ACTIVITY:
Your copy of the data should match it exactly, except that the pictures are gone.

BEGIN

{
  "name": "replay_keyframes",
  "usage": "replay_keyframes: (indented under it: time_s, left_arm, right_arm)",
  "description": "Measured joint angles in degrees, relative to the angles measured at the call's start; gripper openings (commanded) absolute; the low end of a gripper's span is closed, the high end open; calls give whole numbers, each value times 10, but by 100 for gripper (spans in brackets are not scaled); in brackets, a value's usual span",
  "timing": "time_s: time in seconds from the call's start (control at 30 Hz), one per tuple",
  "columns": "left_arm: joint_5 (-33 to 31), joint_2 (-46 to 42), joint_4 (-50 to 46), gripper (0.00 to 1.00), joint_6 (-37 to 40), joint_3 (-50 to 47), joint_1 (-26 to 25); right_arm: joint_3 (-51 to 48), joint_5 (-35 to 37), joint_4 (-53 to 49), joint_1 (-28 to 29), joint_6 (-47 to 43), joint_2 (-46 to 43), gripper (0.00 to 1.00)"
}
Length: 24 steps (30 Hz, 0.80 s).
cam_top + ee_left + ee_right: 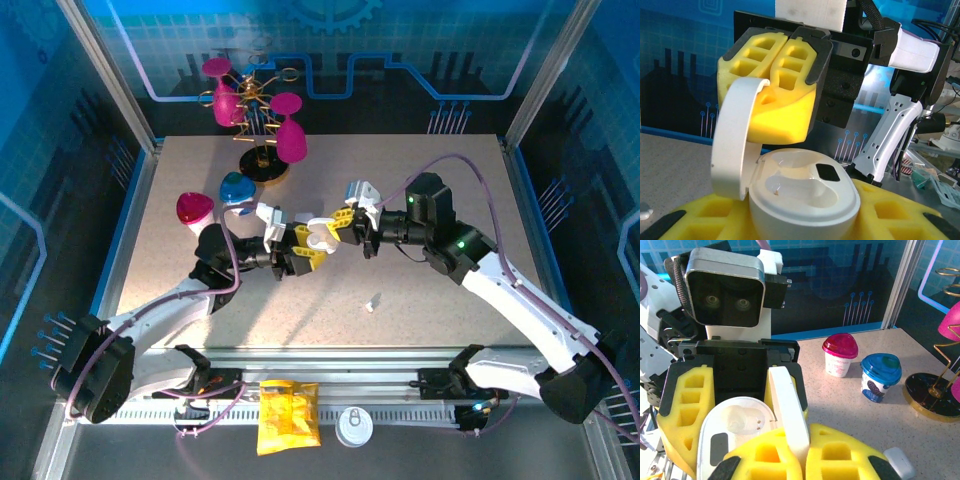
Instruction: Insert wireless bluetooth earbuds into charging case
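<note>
Where blue gridded panels [450, 40] ring speckled tabletop [330, 320], earbud [373, 303] lies loose.

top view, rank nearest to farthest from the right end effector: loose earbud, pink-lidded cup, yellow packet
From the right end effector:
1. loose earbud, on the table toward the bases
2. pink-lidded cup, left side
3. yellow packet, front rail

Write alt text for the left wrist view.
An open white charging case sits in the yellow-fingered left gripper, its lid raised at the left. The right gripper, yellow fingers closed, hangs close behind the lid.
</note>
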Motion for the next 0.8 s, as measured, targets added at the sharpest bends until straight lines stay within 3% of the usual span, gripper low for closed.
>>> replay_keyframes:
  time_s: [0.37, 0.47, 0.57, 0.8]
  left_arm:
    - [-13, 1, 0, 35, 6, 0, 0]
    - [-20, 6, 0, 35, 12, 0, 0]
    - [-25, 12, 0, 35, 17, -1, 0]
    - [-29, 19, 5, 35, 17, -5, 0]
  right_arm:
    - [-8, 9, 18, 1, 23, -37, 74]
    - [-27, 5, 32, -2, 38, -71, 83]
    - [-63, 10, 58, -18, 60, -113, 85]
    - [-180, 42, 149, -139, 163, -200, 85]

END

EXERCISE OUTPUT:
{
  "name": "replay_keyframes",
  "usage": "replay_keyframes: (indented under it: time_s, left_arm, right_arm)",
  "description": "Measured joint angles in degrees, relative to the angles measured at the call's start; gripper openings (commanded) absolute; the low end of a gripper's span is closed, the high end open; calls give whole numbers, each value times 10, but by 100 for gripper (spans in brackets are not scaled); in brackets, a value's usual span",
  "timing": "time_s: time in seconds from the call's start (control at 30 Hz), one per tuple",
  "columns": "left_arm: joint_5 (-33 to 31), joint_2 (-46 to 42), joint_4 (-50 to 46), gripper (0.00 to 1.00), joint_6 (-37 to 40), joint_3 (-50 to 47), joint_1 (-26 to 25); right_arm: joint_3 (-51 to 48), joint_5 (-35 to 37), joint_4 (-53 to 49), joint_1 (-28 to 29), joint_6 (-47 to 43), joint_2 (-46 to 43), gripper (0.00 to 1.00)"
}
Length: 24 steps (30 Hz, 0.80 s).
cam_top + ee_left + ee_right: 
Instruction: Insert wireless bluetooth earbuds into charging case
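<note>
Where blue gridded panels [450, 40] ring speckled tabletop [330, 320], earbud [373, 303] lies loose.

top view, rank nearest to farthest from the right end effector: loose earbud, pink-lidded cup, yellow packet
From the right end effector:
1. loose earbud, on the table toward the bases
2. pink-lidded cup, left side
3. yellow packet, front rail

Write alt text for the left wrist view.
An open white charging case sits in the yellow-fingered left gripper, its lid raised at the left. The right gripper, yellow fingers closed, hangs close behind the lid.
</note>
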Motion for the next 0.8 s, as measured, targets added at the sharpest bends until straight lines stay within 3% of the usual span, gripper low for closed.
>>> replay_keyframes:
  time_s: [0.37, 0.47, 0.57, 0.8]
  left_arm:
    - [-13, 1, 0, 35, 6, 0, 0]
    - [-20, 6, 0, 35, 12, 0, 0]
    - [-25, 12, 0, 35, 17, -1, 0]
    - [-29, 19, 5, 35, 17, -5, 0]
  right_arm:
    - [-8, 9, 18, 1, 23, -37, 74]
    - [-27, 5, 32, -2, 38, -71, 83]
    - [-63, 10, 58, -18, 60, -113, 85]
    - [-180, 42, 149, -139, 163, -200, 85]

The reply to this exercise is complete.